MERRA: Modern Era-Retrospective Analysis for Research and Applications
MERRA is a Global Modeling and Assimilation Office (GMAO) reanalysis that integrates observational data with NASA’s GEOS-5 atmosphere model to create a spatially and temporally consistent record of Earth’s weather and climate. In covering the entire satellite era—from 1979 to the present—MERRA assimilates over 70 billion observations from satellites, ground stations, weather balloons, ships, and aircraft. Spatial resolution for most of the MERRA data collection is 1/2° latitude × 2/3° longitude × 72 vertical levels extending through the stratosphere. The most common temporal resolution is 3 hours, with 1- and 6-hour data available for certain parameters.

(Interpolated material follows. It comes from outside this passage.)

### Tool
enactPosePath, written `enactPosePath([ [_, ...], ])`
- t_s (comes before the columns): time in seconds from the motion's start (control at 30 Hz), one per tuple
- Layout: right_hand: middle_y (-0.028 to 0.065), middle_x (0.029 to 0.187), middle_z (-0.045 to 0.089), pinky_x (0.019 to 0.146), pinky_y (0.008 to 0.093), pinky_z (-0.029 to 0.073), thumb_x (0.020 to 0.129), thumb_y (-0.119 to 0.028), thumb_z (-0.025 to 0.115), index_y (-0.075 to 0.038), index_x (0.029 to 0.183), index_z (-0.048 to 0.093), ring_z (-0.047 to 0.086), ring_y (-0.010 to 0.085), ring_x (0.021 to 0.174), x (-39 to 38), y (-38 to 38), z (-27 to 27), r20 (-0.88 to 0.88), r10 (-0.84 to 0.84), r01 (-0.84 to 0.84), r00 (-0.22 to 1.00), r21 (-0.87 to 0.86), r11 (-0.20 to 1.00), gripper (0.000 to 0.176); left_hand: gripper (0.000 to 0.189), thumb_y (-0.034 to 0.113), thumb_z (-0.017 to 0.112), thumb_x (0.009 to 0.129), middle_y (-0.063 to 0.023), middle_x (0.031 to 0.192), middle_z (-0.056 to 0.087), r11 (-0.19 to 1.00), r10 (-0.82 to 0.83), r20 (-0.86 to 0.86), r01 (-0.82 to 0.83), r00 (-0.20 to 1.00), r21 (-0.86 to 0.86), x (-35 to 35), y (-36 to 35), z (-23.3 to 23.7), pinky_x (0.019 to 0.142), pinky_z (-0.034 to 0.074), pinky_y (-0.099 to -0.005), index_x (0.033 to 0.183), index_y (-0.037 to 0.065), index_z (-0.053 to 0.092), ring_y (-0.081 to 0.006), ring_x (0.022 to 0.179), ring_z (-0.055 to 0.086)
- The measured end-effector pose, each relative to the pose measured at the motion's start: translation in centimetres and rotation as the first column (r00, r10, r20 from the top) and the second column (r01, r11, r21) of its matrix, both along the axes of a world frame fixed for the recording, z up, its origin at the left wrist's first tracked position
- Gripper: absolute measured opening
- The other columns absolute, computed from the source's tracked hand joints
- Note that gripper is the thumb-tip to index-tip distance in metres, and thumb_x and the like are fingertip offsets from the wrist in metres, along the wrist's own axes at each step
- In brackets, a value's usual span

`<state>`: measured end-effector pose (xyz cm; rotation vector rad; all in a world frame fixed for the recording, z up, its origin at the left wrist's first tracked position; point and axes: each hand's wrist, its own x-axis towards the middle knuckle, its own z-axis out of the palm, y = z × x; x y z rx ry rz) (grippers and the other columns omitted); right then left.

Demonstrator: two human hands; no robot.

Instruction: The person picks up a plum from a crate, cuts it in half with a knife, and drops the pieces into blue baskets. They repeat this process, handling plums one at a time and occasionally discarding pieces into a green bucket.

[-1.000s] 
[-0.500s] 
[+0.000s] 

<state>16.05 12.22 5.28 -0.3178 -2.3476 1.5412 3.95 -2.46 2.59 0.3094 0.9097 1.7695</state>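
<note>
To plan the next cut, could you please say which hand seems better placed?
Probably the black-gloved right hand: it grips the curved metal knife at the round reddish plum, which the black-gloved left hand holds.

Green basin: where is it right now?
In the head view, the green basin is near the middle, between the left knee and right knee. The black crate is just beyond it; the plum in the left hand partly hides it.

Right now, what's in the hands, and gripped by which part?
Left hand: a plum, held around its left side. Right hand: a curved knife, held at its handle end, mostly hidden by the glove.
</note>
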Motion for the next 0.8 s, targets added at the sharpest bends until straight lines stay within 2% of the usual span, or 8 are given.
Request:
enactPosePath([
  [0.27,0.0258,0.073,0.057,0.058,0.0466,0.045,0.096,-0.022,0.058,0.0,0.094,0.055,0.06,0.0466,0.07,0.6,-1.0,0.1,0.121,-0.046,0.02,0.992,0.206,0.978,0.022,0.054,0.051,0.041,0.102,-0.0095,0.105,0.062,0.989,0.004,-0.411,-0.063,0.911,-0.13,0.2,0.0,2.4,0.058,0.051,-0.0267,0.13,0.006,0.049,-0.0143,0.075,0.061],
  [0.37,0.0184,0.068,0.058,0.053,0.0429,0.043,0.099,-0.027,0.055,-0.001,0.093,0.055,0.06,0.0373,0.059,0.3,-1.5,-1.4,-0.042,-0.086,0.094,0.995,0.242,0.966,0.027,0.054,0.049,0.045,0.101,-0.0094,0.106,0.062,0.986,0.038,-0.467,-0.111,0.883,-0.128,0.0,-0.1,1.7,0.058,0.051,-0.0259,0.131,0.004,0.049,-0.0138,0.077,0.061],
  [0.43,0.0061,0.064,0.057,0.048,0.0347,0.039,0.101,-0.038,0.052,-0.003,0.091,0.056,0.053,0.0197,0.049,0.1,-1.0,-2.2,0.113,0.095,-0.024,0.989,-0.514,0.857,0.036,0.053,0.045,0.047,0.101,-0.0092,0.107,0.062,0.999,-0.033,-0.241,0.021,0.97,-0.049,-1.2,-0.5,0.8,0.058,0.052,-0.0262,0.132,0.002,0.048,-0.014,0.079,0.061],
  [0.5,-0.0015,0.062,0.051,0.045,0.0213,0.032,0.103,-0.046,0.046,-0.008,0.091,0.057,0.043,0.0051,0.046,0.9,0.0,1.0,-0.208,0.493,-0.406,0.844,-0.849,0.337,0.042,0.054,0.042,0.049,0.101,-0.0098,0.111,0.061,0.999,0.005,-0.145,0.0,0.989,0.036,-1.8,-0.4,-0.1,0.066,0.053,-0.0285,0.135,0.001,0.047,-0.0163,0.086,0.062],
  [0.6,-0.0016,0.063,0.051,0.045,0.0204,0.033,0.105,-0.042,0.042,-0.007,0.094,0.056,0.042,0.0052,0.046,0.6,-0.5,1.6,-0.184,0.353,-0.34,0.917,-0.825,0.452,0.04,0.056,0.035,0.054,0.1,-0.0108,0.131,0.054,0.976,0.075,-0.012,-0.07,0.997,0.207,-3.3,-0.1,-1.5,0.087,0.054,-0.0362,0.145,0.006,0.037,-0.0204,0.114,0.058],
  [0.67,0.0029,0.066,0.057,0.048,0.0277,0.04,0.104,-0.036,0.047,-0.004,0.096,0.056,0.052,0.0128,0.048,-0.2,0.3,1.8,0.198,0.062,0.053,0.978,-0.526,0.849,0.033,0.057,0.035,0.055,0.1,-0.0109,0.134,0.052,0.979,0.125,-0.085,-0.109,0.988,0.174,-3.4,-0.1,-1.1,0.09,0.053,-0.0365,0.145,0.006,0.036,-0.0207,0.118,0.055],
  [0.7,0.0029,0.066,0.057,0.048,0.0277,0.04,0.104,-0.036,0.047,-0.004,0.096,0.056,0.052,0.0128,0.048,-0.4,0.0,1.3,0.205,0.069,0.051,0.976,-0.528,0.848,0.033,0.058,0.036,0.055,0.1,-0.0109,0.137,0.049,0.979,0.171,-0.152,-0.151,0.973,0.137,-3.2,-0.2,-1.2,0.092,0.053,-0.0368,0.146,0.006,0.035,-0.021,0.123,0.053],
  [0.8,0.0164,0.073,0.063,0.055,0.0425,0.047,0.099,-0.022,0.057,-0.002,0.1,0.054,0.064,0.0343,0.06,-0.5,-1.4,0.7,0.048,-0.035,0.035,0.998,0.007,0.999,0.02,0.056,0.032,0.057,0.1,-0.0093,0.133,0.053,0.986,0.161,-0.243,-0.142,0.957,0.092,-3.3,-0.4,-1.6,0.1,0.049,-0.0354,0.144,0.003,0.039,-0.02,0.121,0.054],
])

The 160-terabyte MERRA dataset allows exploration of 26 key climate variables cutting across physical quantities and chemical composition. With a special focus on Earth’s water cycle, MERRA users can investigate and compare phenomena such as prolonged periods of flood and drought.
MERRA Analytics Service
There is growing demand for reanalysis data products by a large and diverse applications community representing all of NASA’s Applied Sciences Program themes: disasters, ecological forecasting, health and air quality, water resources, agriculture, climate energy, oceans, and weather.
CDS has developed the MERRA Analytics Service (MERRA/AS) to make MERRA data more easily accessible to an expanding community of consumers, including local governments, federal agencies, and private-sector customers.
MERRA/AS combines several advanced data management and analysis technologies.
CDS is storing the entire MERRA data collection on a high-performance parallel computing cluster running the integrated Rule-Oriented Data System (iRODS) to manage the data and Hadoop/MapReduce to efficiently assemble and transmit data of interest to users within several minutes.
MERRA/AS includes a library of operations for calculating values including minimum; maximum; average (e.g., monthly, seasonal, annual); sum (e.g., total precipitation); and variance (e.g., temperature variation over 6 months). Users also can request data subsets by variable, geographic
region, atmospheric pressure range, and time span. Planned enhancements include adding data
from NCCS-hosted CMIP5 climate simulations for comparison studies.
Knitting these capabilities together for a wide variety of users is the CDS Application Programming Interface (API). For MERRA/AS, the CDS API supports web service access to consumer applications, a graphical user interface for interactive requests, a command line interface for users familiar with basic CDS commands, and advanced programmatic access for Python-savvy users.